4. Krótki dzień to nie jedyne utrudnienie, które czeka w środku jesieni na kierowców. Swoje robi też pogoda. Deszcz, silny wiatr, a nawet, zdarza się,  pierwszy śnieg, do tego mokre liście zalegające na drogach... W sumie - nic przyjemnego.

5. Pogoda i wcześnie zapadające ciemności nakazują szczególną dbałość o stan techniczny samochodu. Przed wyjazdem koniecznie sprawdź zwłaszcza wycieraczki. Źle ustawione światła nadjeżdżających z przeciwka pojazdów, padające wprost na źle oczyszczaną przednią szybę... Okropność. Koniecznie trzeba również skontrolować oświetlenie w swoim aucie i nie zapominać, że nawet w listopadowe południe powinno się jeździć z włączonymi światłami mijania. Te teoretycznie przeznaczone do tzw. jazdy dziennej nie wystarczają, szczególnie gdy mają postać dwóch cienkich ledowych pasków przyklejonych do zderzaka. 

6. Uważajcie na pieszych, których w tych dniach szczególnie wielu spotyka się na drogach. Maszerują poboczami, przebiegają jezdnię. Po zmroku na ciemno, polskim zwyczajem, ubranego piechura, najczęściej pozbawionego jakichkolwiek elementów odblaskowych, naprawdę nie łatwo dostrzec. Chwila nieuwagi i nieszczęście gotowe.

7. Pamiętaj, że nawet jeżeli sam jesteś w pełni sprawnym, doświadczonym kierowcą, to nie wszyscy pozostali zmotoryzowani uczestnicy ruchu wykazują się podobnymi umiejętnościami.

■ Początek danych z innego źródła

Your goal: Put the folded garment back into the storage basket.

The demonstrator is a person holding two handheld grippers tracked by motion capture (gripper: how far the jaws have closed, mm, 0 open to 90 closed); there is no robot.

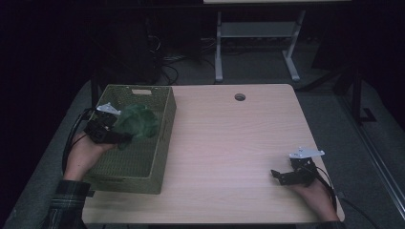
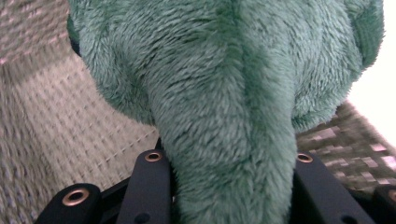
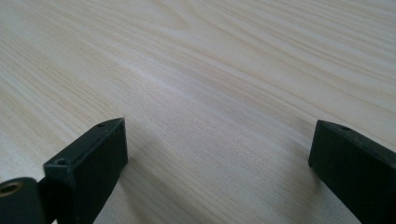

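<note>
The left hand is reaching forward from the lower left, sleeve showing at the wrist; its left tool is pointing to the right, its 2 jaws pressing in from both sides on something between them; the right hand is lying low at the lower right; its right tool is pointing left, its 2 jaws standing wide apart.

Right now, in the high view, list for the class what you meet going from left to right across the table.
Left gripper shut on the green plush toy → woven basket → round hole in the tabletop → right gripper, open, resting on the table.
</note>
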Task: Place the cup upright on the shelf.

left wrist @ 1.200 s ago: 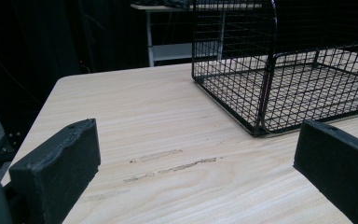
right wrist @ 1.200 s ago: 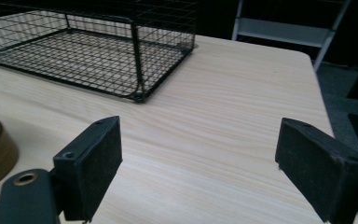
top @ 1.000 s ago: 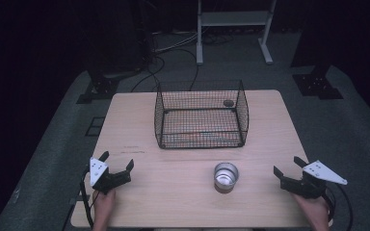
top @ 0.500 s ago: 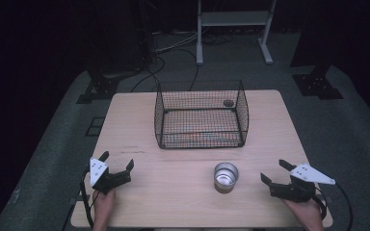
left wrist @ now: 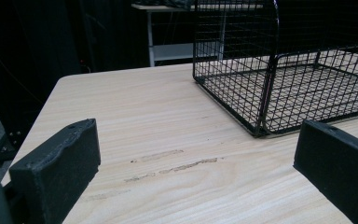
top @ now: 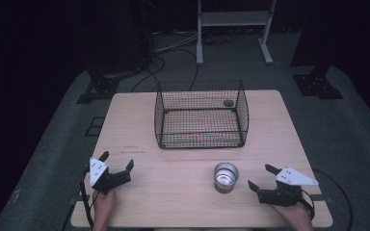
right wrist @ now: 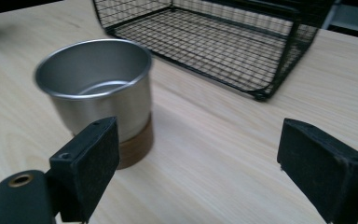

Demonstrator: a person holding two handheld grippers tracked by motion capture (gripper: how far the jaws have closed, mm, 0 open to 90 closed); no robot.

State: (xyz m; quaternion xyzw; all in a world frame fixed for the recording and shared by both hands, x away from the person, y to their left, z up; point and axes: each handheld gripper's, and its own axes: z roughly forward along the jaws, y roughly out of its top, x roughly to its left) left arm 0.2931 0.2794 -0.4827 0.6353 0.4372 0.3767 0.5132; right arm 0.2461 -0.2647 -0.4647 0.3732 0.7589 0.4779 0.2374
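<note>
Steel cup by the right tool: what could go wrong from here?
1. The steel cup stands upright, off toward one side of the right tool, whose open jaws have just been widening; a straight push could let one jaw knock it over.
2. The wire basket stands just beyond the cup, so a nudged cup might slide against its mesh.

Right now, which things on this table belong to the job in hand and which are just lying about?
In the job:
- cup, upright, just ahead of the right tool, whose jaws have just been opening with nothing between them
- basket, the likely place for it

Lying about:
- small dark thing in the basket's far corner
- left tool, open, idle
- stand behind the table
</note>
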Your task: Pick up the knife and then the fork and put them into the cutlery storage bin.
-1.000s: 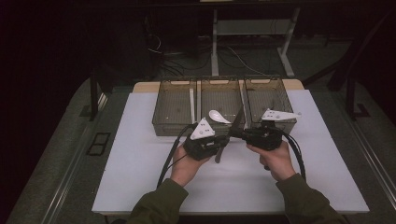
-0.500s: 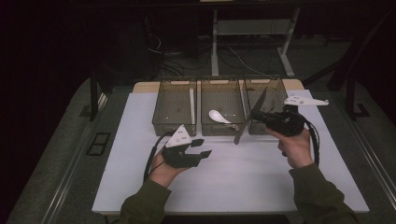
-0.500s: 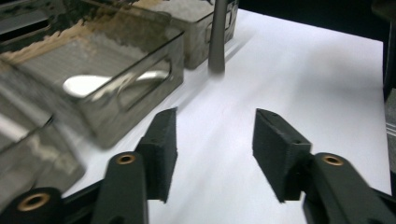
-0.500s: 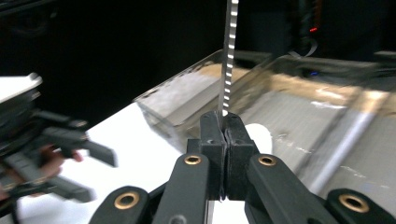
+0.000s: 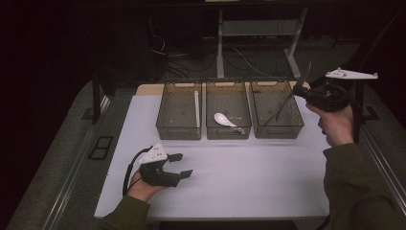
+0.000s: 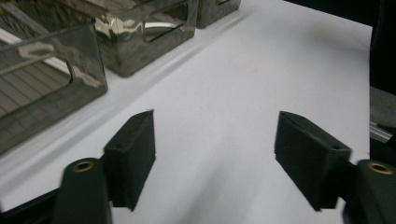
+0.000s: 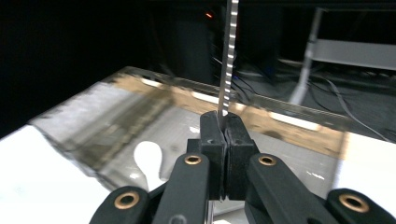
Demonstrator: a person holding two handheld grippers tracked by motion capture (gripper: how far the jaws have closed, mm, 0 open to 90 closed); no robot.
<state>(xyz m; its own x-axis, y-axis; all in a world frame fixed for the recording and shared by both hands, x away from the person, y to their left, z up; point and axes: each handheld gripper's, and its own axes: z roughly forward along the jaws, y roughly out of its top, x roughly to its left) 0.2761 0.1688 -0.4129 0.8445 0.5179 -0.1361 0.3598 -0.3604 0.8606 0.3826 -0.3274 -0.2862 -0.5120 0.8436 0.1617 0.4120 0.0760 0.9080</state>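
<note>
Fingers [image 7: 211,135] around knife [image 7: 228,60]; spoon [image 5: 225,120] in middle bin [image 5: 228,134].

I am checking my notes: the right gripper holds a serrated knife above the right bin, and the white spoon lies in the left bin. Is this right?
Not quite. The white spoon lies in the middle bin, as the high view shows. The right gripper does hold the serrated knife above the right bin.

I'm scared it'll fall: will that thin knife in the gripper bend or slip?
It is probably stiff: the knife stands straight up from the right gripper without drooping. It looks thin, so it is likely light. The pads pinch smooth metal over only a narrow patch, so it could twist or slip if bumped.
</note>
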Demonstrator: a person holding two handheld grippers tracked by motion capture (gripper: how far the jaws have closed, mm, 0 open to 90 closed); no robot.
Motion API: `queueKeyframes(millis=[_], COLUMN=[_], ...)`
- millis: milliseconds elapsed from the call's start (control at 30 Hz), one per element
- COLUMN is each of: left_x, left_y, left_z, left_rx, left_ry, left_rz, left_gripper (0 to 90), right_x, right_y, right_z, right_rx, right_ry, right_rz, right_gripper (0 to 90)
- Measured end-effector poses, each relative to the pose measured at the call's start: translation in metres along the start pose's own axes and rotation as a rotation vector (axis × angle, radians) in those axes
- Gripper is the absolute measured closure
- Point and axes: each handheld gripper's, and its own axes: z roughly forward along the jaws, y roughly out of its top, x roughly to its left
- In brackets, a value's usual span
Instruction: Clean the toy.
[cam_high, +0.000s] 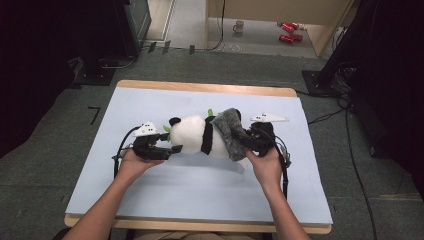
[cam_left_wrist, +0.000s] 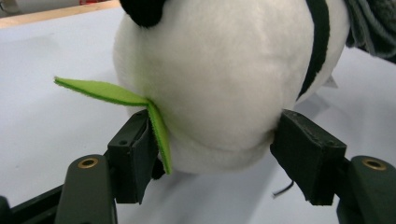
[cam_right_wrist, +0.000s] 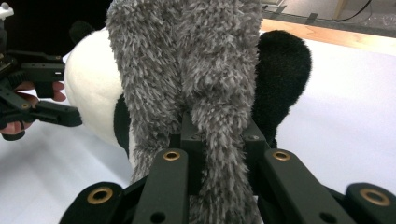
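We hold both forearms level over the table: left gripper with jaws spread around the panda head, right gripper jaws clamping the grey cloth.

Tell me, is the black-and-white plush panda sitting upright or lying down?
Lying down. The black-and-white plush panda stretches sideways along the pale blue table mat, with the fuzzy grey cloth draped over its body.

A wooden bench with a light blue sheet, a mug on the floor at the top, red cans beside it, upper right, black cables on grey carpet at the right
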Motion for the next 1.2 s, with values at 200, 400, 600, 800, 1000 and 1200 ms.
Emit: queueKeyframes(millis=[200,400,600,800,1000,1200], left_x=[0.004,0.011,0.01,0.007,0.002,-0.011], left_y=[-0.004,-0.006,-0.008,-0.007,-0.006,-0.004], left_z=[0.009,0.017,0.028,0.028,0.025,0.015], left_rx=[0.034,-0.029,-0.045,0.006,0.031,0.064], left_ry=[0.017,-0.013,0.019,0.034,0.028,-0.043], left_rz=[0.007,0.018,0.011,-0.015,-0.052,-0.071], left_gripper=[29.7,29.0,27.8,52.3,62.6,69.3], right_x=[-0.007,-0.009,-0.012,-0.003,0.017,0.039], right_y=[0.002,0.003,0.005,0.011,0.02,0.022], right_z=[0.002,0.003,0.007,0.001,-0.002,0.007], right_rx=[-0.007,-0.012,-0.022,-0.059,-0.102,-0.087], right_ry=[-0.008,-0.017,-0.014,-0.003,0.074,0.152], right_rz=[0.011,0.01,0.03,0.053,0.057,0.051], right_gripper=[77.8,77.7,77.5,79.4,79.4,79.3])
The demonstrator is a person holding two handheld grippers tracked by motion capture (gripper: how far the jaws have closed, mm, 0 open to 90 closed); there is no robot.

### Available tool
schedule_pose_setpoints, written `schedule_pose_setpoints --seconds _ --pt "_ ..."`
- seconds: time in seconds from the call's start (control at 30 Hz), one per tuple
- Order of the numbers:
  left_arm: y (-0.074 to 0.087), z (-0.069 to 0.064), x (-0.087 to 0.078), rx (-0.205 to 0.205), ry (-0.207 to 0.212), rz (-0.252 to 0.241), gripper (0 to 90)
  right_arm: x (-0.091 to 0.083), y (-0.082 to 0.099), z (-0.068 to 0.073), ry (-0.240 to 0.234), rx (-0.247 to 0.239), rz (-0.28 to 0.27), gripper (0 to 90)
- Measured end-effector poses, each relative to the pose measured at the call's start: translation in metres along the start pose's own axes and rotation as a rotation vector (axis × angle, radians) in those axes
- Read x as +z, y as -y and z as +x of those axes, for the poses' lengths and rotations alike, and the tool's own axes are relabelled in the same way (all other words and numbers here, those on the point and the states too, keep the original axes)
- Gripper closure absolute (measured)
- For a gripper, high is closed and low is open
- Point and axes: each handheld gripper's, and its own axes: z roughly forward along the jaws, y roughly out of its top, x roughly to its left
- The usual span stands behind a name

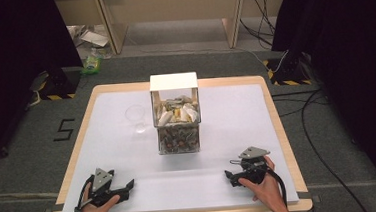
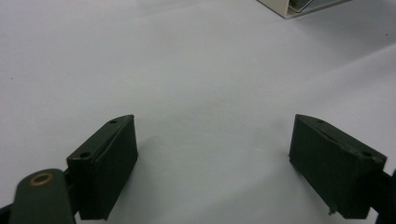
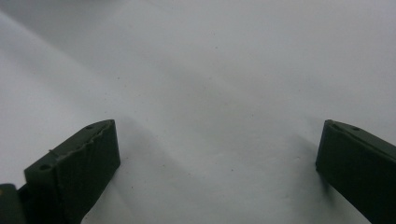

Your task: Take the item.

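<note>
Item: clear square-sided container with a white lid, packed with pale and brown pieces in two layers; stood mid-table, ahead of and between both tools, well apart from each. Clear plastic cup stood just beside its left wall, probably staged to receive contents. Left gripper rested near the table's front edge, jaws wide, nothing between them; right gripper likewise, apparently a ready stance. White table cover. No brand legible; a black "5" marked the floor.

- Your left gripper has matt black plastic pads.
- The table shows a pale wood rim under matt white sheeting.
- The clear cup looks glossy.
</note>
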Motion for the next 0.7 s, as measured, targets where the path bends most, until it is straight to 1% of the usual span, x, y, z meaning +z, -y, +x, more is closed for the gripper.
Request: schedule_pose_setpoints --seconds 0.2,0.27,0.33,0.43,0.53,0.63,0.7 --pt "-0.001 0.0 0.0 -0.001 -0.007 0.009 15.2 0.0 0.0 0.0 -0.001 0.004 0.001 0.3" --pt "-0.002 0.0 -0.001 -0.006 -0.008 0.004 16.4 0.0 0.0 0.0 -0.001 0.001 0.0 0.3" --pt "-0.003 0.001 -0.002 -0.002 -0.008 0.006 18.3 0.0 0.0 0.0 -0.001 0.001 0.0 0.3" --pt "-0.006 0.001 -0.006 -0.013 0.014 -0.011 19.0 0.0 0.0 0.0 0.0 0.0 0.0 0.3" --pt "-0.012 0.0 -0.011 -0.018 0.028 -0.031 18.8 0.0 0.0 0.0 -0.001 0.004 0.001 0.3" --pt "-0.018 -0.006 -0.014 -0.001 0.045 -0.048 18.8 0.0 0.0 0.0 -0.001 0.002 0.0 0.3" --pt "-0.023 -0.01 -0.016 0.01 0.066 -0.062 18.8 0.0 0.0 0.0 -0.001 0.002 0.0 0.3"
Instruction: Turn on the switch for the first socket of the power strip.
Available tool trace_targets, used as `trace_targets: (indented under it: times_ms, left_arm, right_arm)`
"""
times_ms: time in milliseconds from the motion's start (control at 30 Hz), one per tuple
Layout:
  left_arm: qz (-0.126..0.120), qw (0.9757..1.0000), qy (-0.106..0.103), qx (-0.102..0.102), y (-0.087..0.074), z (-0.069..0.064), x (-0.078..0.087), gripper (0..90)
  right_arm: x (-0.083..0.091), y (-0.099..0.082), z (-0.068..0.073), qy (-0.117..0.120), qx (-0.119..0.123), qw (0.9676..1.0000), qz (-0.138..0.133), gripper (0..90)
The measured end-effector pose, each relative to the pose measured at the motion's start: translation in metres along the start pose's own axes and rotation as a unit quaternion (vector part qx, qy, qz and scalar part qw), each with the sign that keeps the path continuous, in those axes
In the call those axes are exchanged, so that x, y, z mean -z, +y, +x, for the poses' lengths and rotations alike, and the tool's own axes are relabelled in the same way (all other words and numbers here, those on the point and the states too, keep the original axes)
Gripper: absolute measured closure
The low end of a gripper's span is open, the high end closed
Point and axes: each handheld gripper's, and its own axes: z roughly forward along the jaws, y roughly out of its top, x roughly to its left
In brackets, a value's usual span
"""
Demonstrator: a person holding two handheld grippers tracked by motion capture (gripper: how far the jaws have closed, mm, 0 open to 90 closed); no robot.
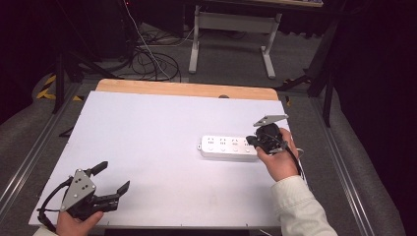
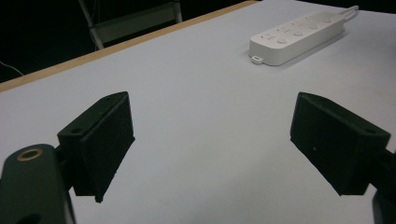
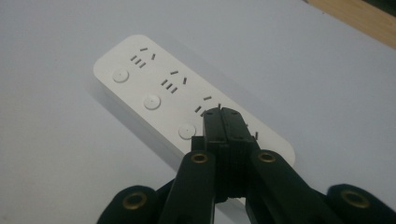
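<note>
A white power strip [image 1: 228, 146] lies flat on the white table [image 1: 147, 132], right of centre, with several sockets and round buttons along its top [image 3: 154, 93]. My right gripper [image 1: 252, 141] is shut, and I see nothing between its jaws. Its tips [image 3: 223, 114] hover over or touch the strip's right end, near the last socket. My left gripper [image 1: 115, 175] stands open at the near left corner of the table, far from the strip [image 2: 299, 37]. Its jaws are wide apart [image 2: 212, 140] with only bare table between them.
The strip's white cable [image 2: 350, 9] leads off toward the table's right edge. A wooden strip [image 1: 187, 89] borders the far side of the table. Beyond it, a desk frame [image 1: 231, 39] and loose cables [image 1: 152, 59] are on the floor. A light sleeve [image 1: 295, 206] enters at the lower right.
</note>
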Motion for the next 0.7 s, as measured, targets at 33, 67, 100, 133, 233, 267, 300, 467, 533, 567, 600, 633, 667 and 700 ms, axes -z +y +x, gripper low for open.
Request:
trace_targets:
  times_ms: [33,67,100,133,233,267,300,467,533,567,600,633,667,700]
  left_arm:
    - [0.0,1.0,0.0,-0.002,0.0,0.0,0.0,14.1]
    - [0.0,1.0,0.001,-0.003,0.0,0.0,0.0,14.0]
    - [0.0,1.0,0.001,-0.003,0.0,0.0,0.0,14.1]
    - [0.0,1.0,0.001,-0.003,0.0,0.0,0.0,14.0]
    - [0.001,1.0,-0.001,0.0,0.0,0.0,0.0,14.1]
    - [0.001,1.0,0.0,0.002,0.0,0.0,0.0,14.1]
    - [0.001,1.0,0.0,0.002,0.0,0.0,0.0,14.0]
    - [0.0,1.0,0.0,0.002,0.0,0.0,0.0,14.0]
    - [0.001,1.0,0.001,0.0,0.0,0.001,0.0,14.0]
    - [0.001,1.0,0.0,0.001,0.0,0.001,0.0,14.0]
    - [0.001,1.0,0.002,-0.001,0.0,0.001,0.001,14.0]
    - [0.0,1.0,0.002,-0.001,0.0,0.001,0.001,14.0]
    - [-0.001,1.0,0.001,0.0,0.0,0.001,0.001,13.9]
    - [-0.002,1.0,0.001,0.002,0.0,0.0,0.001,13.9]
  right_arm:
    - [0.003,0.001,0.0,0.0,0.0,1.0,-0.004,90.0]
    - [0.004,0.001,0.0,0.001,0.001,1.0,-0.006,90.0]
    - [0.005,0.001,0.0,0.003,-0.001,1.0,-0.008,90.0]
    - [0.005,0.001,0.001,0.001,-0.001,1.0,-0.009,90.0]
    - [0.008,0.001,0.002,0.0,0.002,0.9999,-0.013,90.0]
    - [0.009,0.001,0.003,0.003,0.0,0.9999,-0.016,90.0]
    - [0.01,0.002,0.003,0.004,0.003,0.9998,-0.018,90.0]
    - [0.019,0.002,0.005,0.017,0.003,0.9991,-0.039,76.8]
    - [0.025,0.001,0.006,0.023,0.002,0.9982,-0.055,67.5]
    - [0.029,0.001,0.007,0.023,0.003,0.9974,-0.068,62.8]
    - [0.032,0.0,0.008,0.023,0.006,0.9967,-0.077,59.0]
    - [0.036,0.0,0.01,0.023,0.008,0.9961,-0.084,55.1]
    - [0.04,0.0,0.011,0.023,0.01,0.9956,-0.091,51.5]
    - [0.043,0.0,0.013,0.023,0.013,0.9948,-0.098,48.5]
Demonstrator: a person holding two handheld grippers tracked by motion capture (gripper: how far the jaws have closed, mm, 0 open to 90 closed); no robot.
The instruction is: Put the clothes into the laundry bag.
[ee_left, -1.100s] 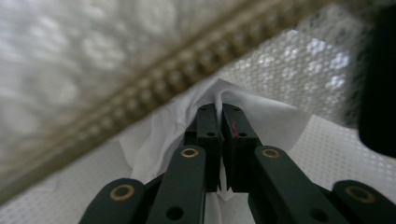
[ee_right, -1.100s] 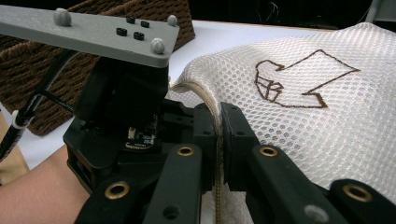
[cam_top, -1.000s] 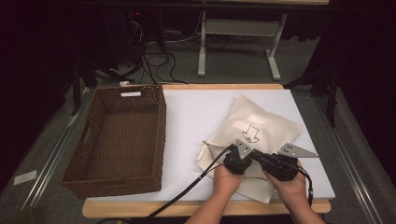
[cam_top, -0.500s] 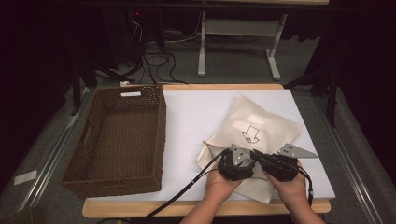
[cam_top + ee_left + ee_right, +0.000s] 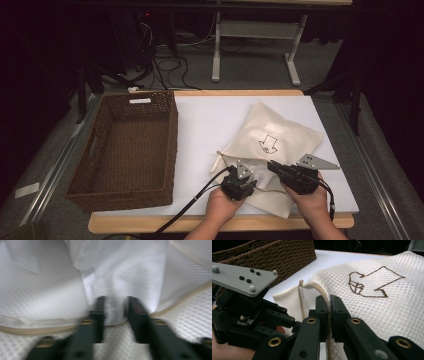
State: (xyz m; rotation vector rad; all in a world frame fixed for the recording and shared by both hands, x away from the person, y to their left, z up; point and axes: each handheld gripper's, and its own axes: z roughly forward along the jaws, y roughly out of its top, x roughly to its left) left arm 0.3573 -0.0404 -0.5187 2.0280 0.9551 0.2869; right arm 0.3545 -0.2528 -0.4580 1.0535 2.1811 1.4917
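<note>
A cream mesh bag (image 5: 280, 135) with a brown arrow mark lies on the white table top (image 5: 210, 120). My right gripper (image 5: 271, 165) is shut on the bag's corded rim (image 5: 322, 290), which it pinches between its jaws (image 5: 329, 302). My left gripper (image 5: 244, 174) is just left of it at the bag's mouth. In the left gripper view its jaws (image 5: 115, 305) have just been closing, and a fold of white cloth (image 5: 125, 272) is bunched between them against the mesh (image 5: 190, 272). That view is blurred.
A brown wicker basket (image 5: 170, 150) stands empty on the left half of the table. A loose drawstring (image 5: 300, 297) trails from the bag's near corner. Cables run from both grippers over the wooden front edge (image 5: 150, 222). Desk legs and wires lie beyond the table.
My left hand and gripper have drawn back towards the front edge and a little left, along the bag's mouth. The right gripper has stayed where it was, still pinching the rim.
</note>
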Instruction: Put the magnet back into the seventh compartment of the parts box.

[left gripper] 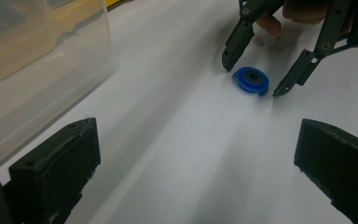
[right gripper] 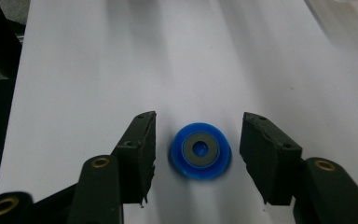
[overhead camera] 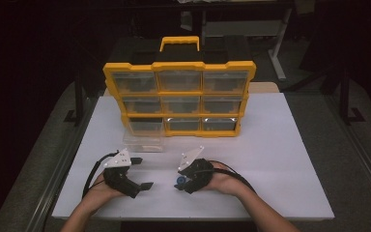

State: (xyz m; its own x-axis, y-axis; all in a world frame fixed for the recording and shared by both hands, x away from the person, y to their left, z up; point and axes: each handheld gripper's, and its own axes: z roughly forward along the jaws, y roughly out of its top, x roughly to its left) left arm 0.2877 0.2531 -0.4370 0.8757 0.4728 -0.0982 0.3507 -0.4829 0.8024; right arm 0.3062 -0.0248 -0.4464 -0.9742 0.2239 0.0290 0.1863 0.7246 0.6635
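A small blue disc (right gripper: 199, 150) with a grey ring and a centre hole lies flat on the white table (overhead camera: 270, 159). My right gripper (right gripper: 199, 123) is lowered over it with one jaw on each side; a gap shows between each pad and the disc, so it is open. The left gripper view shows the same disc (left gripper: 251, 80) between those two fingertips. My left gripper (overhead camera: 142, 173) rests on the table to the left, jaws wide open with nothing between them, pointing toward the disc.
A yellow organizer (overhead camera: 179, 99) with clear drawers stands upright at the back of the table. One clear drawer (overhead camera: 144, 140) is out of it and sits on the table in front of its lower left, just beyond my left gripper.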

Okolice Wszystkich Świętych to czas, gdy w dalekie trasy wyrusza wielu tzw. niedzielnych kierowców. Zestresowani, nie zawsze zachowują się na drodze w przewidywalny sposób.

8. 1 listopada to okazja do rodzinnych spotkań. Staraj się unikać biesiadowania, które może zburzyć twój cały misternie nakreślony plan podróży. Absolutnie wystrzegaj się alkoholu. Pamiętaj, że kilka godzin snu po zakrapianym przyjęciu to zbyt mało, by usunąć całkowicie promile z krwi. Po co ryzykować. I nie mamy tu bynajmniej na myśli jedynie spotkania z wyposażonym w alkomat patrolem policji, wysłanym na drogi w ramach dorocznej akcji "Znicz".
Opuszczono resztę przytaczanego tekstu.